• About this exercise
Please give an exact transcription of the records shown below.

• Data excerpts
────

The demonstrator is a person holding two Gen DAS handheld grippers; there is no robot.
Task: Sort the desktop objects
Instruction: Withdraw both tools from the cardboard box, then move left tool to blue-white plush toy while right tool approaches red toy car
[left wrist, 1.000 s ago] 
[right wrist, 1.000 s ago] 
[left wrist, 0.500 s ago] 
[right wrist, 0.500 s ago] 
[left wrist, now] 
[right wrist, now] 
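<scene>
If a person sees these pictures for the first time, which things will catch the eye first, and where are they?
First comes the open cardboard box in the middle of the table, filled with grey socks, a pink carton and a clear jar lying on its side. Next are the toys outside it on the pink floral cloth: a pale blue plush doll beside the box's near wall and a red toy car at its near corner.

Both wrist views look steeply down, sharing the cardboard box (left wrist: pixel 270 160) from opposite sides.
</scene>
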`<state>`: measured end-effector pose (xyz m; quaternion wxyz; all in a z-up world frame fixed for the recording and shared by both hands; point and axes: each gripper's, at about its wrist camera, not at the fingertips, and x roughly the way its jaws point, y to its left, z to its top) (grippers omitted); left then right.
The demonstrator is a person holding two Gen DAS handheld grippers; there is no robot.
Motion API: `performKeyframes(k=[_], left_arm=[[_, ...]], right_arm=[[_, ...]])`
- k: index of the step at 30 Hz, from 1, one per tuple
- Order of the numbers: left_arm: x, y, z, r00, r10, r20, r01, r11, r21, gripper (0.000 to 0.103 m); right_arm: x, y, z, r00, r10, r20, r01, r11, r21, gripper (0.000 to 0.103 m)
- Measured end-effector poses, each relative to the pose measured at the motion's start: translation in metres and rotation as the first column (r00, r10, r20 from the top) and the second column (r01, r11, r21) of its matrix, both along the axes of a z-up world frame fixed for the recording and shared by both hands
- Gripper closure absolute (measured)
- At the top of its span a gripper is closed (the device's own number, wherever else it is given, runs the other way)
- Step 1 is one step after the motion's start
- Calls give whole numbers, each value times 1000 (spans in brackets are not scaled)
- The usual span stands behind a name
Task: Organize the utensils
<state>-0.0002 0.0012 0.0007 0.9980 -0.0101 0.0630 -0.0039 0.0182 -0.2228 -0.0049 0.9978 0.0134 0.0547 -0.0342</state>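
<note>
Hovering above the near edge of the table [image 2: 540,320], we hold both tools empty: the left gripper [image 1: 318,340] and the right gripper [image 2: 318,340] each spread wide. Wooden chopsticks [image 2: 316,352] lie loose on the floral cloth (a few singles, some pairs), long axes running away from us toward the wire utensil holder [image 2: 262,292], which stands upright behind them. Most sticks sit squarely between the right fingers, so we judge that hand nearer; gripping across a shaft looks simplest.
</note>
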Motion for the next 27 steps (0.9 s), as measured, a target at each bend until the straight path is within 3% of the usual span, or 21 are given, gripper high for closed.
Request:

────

• Exercise response
The demonstrator is a person holding two Gen DAS handheld grippers; there is no robot.
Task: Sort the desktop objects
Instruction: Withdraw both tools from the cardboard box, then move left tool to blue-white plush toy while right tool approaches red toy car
[left wrist, 1.000 s ago] 
[right wrist, 1.000 s ago] 
[left wrist, 0.500 s ago] 
[right wrist, 0.500 s ago] 
[left wrist, now] 
[right wrist, now] 
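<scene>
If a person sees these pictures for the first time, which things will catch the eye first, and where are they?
First comes the open cardboard box in the middle of the table, filled with grey socks, a pink carton and a clear jar lying on its side. Next are the toys outside it on the pink floral cloth: a pale blue plush doll beside the box's near wall and a red toy car at its near corner.

Both wrist views look steeply down, sharing the cardboard box (left wrist: pixel 270 160) from opposite sides.
</scene>
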`<state>`: measured end-effector pose (xyz m; quaternion wxyz; all in a z-up world frame fixed for the recording and shared by both hands; point and axes: each gripper's, at about its wrist camera, not at the fingertips, and x roughly the way its jaws point, y to its left, z to its top) (grippers omitted); left then right.
The demonstrator is a person holding two Gen DAS handheld grippers; there is no robot.
Motion API: `performKeyframes(k=[_], left_arm=[[_, ...]], right_arm=[[_, ...]])`
- k: index of the step at 30 Hz, from 1, one per tuple
- Order of the numbers: left_arm: x, y, z, r00, r10, r20, r01, r11, r21, gripper (0.000 to 0.103 m); right_arm: x, y, z, r00, r10, r20, r01, r11, r21, gripper (0.000 to 0.103 m)
- Measured end-effector poses, each relative to the pose measured at the motion's start: translation in metres and rotation as the first column (r00, r10, r20 from the top) and the second column (r01, r11, r21) of its matrix, both along the axes of a z-up world frame fixed for the recording and shared by both hands
- Gripper closure absolute (measured)
- At the top of its span a gripper is closed (the device's own number, wherever else it is given, runs the other way)
- Step 1 is one step after the motion's start
- Calls give whole numbers, each value times 1000 (spans in brackets are not scaled)
- The usual span stands behind a name
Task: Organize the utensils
<state>-0.0002 0.0012 0.0007 0.9980 -0.0101 0.0630 -0.0039 0.0182 -0.2228 -0.0049 0.9978 0.0134 0.0547 -0.0342</state>
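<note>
Hovering above the near edge of the table [image 2: 540,320], we hold both tools empty: the left gripper [image 1: 318,340] and the right gripper [image 2: 318,340] each spread wide. Wooden chopsticks [image 2: 316,352] lie loose on the floral cloth (a few singles, some pairs), long axes running away from us toward the wire utensil holder [image 2: 262,292], which stands upright behind them. Most sticks sit squarely between the right fingers, so we judge that hand nearer; gripping across a shaft looks simplest.
</note>
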Motion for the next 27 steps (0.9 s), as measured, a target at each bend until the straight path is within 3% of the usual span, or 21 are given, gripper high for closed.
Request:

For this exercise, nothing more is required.